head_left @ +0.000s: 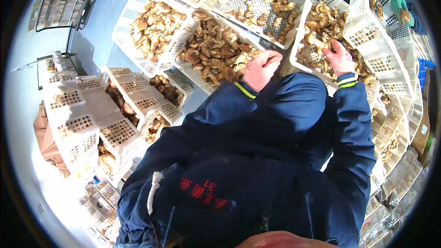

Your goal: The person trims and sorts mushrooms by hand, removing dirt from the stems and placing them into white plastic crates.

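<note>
My left hand (262,70), in a pink glove, is closed, its fingers curled in beside a crate of dark brown mushrooms (212,48). Whatever it may hold is hidden. In the white crate (298,62) at the right, my right hand (339,59), gloved the same way, reaches down among brown mushrooms (324,22). Its thumb and fingers are bent around a mushroom there, mostly covered by the glove. Mushrooms with pale stems lie on the crate's mesh floor just left of that hand.
Ahead stands a crate with scattered mushrooms (262,7); left of it is a fuller crate of lighter mushrooms (157,27). Tilted white crates (92,105) crowd the left. At the far right, a co-worker's green-gloved hand (398,3) holds a mushroom beside stacked crates (381,41).
</note>
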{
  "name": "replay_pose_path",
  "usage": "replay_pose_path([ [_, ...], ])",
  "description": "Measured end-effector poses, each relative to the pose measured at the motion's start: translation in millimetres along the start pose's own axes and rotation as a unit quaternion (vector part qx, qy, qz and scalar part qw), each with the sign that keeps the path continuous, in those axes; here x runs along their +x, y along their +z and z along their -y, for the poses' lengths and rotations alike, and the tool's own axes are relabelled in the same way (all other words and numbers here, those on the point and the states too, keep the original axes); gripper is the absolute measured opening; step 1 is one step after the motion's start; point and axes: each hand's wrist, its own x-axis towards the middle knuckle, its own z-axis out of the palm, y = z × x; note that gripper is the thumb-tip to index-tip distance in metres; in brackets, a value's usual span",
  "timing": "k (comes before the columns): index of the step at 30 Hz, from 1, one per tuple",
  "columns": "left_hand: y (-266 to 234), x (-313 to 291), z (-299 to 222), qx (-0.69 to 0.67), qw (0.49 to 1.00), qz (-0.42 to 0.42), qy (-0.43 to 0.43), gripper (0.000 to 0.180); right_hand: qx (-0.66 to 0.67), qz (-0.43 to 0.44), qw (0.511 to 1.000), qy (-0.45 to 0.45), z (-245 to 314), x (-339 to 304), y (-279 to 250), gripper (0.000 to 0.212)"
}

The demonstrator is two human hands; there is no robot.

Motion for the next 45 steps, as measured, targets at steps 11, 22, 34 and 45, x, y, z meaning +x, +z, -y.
replay_pose_path([
  [11,-17,-29,-1,0.334,0.920,-0.041,0.203,0.022,-0.112,0.049,0.944,-0.307,151,-61,8,0.031],
  [22,-35,-45,4,-0.185,0.970,-0.024,-0.154,0.024,0.244,0.065,0.955,-0.157,144,-72,39,0.029],
  [34,-61,-45,-26,-0.462,0.863,0.082,-0.189,0.025,0.550,0.130,0.820,0.092,109,-60,67,0.034],
  [45,-50,-41,-37,-0.556,0.804,0.045,-0.207,0.026,0.542,0.143,0.822,0.098,110,-60,71,0.034],
])
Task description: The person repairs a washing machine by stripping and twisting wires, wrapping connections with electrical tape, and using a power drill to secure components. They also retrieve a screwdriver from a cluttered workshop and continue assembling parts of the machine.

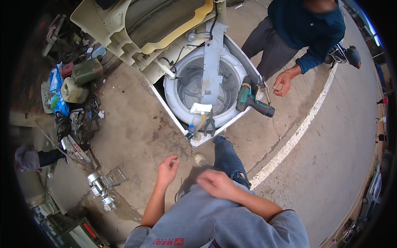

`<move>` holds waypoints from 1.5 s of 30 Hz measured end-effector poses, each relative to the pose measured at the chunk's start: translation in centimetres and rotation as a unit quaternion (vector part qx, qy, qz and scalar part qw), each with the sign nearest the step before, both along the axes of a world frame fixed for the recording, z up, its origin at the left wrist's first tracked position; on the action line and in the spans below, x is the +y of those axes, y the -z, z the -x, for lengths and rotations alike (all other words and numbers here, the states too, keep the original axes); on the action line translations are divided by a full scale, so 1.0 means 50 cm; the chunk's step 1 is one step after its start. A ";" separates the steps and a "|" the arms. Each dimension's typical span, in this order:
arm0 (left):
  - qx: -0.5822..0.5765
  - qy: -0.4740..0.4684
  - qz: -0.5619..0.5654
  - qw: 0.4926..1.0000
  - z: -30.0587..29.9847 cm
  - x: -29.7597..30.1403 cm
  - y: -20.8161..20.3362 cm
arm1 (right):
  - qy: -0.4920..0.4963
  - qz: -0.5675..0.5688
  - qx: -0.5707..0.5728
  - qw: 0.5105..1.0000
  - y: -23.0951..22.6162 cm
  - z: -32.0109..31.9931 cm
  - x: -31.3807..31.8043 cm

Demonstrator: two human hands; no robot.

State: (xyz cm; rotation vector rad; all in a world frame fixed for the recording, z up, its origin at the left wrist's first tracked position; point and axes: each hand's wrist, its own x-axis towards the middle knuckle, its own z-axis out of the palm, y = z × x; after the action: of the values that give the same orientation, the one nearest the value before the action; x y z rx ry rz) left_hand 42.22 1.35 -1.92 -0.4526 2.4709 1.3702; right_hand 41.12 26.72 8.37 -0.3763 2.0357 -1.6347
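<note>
My left hand (167, 171) hovers in front of my body, fingers loosely bent, with a gap to the thumb and nothing visible in it. Close to my waist, my right hand (216, 183) hangs with loosely spread fingers and no visible object. Ahead stands an opened top-load washing machine (167, 118), its metal drum (189, 91) exposed. A grey metal strip (211, 70) lies across the tub opening. On the right rim rests a green and black cordless drill (252, 101). Pliers (209, 126) and a blue-capped valve (193, 131) sit at the near corner.
The beige top cover (142, 62) leans back off the machine, wires trailing. A co-worker in a dark top (308, 29) stands at the far right, one hand (283, 81) near the drill. Left are jerrycans (87, 71), scrap parts and a silver motor-like part (97, 184). A white line (297, 142) crosses the pavement.
</note>
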 end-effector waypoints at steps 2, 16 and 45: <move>0.016 0.027 0.001 1.000 -0.010 0.007 0.005 | 0.005 -0.015 0.022 1.000 0.001 -0.010 -0.008; 0.060 0.139 -0.001 0.988 0.100 0.131 -0.040 | 0.319 -0.315 0.229 0.864 0.180 0.307 0.302; 0.025 -0.030 0.063 0.997 0.122 0.343 -0.079 | 0.041 -0.469 0.246 0.847 0.322 0.497 0.413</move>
State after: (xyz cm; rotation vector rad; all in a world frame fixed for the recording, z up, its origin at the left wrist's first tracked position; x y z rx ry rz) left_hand 36.09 18.52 2.05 -0.5296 2.6150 1.2661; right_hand 16.28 47.39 -7.73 -0.3546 2.9585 -0.4041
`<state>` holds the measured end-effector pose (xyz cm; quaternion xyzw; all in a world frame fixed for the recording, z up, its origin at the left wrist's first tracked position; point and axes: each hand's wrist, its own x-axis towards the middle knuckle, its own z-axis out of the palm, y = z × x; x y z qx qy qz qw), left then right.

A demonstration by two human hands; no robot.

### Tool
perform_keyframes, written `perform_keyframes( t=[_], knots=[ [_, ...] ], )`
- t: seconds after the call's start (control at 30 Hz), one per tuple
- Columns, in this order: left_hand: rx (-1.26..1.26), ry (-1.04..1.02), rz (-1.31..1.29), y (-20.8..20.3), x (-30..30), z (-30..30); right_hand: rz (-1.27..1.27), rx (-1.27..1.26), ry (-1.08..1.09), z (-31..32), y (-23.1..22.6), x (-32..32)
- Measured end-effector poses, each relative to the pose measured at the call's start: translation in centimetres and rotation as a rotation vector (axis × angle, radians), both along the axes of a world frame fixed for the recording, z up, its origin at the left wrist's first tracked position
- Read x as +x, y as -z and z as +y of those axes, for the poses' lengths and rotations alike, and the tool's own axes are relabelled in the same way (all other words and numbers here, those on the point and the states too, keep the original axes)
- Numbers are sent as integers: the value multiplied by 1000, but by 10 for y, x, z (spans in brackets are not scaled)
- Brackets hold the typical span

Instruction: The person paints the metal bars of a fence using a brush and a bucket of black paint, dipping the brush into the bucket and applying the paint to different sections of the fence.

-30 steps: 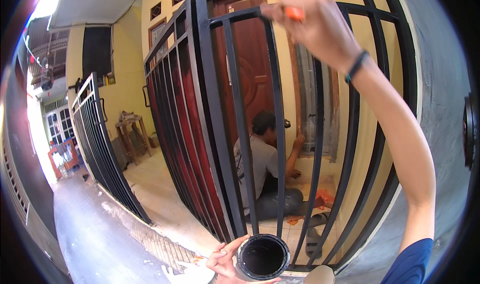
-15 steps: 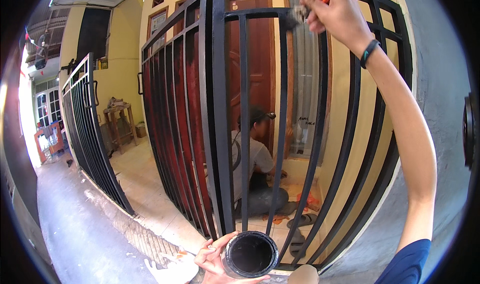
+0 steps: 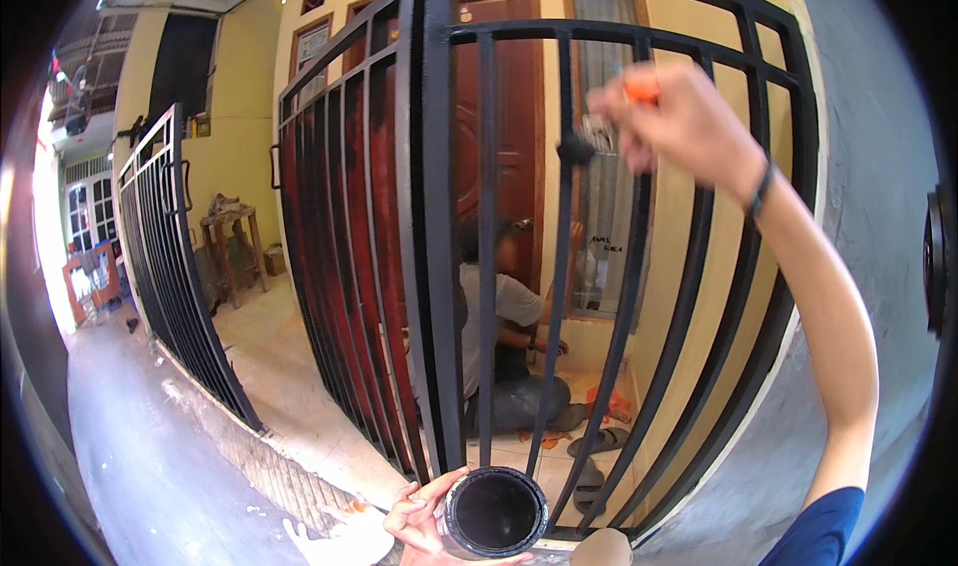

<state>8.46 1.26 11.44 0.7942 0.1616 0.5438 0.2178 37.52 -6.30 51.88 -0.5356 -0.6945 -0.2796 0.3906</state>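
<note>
My right hand (image 3: 684,127) is closed round the orange handle of a paintbrush (image 3: 599,132). Its dark bristles touch a vertical bar of the black metal gate (image 3: 436,217), a little below the upper crossbar. Low in the view, my left hand (image 3: 424,526) grips a round can of black paint (image 3: 496,511) from the side and below, its open top facing up. Dark paint coats the inside of the can's rim. The bars round the brush look black; the hinged panel (image 3: 364,187) to the left has reddish areas behind its bars.
Behind the bars a person (image 3: 499,316) in a grey shirt sits on the tiled floor, near a pair of sandals (image 3: 591,466). Further left stand another gate leaf (image 3: 185,267) and a small wooden table (image 3: 235,242). A grey wall (image 3: 878,167) rises at the right.
My right hand and the brush have moved down along the bar from near the crossbar. The paint can has shifted slightly left and down in view. The seated person has leaned a little.
</note>
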Motion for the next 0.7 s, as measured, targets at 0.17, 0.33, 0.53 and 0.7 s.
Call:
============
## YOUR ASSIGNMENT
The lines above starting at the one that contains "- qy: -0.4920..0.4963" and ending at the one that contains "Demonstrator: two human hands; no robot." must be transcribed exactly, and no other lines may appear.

## THE ANSWER
  - qy: -0.4920..0.4963
  - qz: -0.5675..0.5688
  - qx: -0.5707..0.5728
  - qw: 0.5105..1.0000
  - y: -23.0951..22.6162 cm
  - z: -32.0109..31.9931 cm
  - x: -31.3807..31.8043 cm

Demonstrator: two human hands; no robot.

Nothing else remains for the exercise.